Recorded data:

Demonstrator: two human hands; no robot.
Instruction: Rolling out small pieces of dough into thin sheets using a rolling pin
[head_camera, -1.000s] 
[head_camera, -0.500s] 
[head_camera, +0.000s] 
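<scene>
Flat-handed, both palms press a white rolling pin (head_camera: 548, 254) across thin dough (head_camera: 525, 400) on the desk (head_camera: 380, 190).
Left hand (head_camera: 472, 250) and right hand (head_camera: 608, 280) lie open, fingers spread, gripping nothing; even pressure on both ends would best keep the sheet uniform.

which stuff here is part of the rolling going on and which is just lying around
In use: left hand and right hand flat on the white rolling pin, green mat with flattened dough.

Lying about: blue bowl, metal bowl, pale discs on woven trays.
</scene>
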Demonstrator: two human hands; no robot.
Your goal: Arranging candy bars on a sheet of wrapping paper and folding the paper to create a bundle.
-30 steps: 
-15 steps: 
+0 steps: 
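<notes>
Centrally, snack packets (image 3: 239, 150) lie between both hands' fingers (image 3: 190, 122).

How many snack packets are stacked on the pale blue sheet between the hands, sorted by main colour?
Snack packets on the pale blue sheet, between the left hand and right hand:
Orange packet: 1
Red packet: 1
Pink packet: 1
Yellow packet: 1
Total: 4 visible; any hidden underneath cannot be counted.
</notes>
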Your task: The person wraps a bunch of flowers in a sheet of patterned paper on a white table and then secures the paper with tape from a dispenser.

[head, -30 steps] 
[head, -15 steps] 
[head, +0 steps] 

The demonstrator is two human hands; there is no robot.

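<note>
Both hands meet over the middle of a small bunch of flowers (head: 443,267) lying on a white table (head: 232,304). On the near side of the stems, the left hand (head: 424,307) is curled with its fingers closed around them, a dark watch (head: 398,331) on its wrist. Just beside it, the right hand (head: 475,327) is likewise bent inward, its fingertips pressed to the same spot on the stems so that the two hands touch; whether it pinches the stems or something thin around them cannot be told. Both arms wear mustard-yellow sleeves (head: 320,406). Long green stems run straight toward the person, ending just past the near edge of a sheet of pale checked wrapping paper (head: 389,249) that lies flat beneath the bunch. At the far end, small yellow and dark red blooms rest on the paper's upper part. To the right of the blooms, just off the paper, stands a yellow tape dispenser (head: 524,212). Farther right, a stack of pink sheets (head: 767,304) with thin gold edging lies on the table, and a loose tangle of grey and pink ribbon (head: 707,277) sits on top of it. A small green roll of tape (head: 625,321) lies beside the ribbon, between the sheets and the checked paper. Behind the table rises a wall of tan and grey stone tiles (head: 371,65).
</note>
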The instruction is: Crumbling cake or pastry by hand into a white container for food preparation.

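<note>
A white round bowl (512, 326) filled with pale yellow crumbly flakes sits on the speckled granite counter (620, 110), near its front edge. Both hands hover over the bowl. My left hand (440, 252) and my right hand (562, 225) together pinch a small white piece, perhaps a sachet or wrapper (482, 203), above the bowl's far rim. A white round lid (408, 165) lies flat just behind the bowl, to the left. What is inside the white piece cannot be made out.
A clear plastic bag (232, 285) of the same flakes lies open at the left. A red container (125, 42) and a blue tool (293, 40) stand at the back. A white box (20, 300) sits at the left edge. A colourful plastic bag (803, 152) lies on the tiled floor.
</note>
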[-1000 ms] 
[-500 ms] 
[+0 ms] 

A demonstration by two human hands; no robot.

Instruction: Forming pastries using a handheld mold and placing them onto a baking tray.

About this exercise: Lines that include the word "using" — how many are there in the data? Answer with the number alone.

Written answer: 2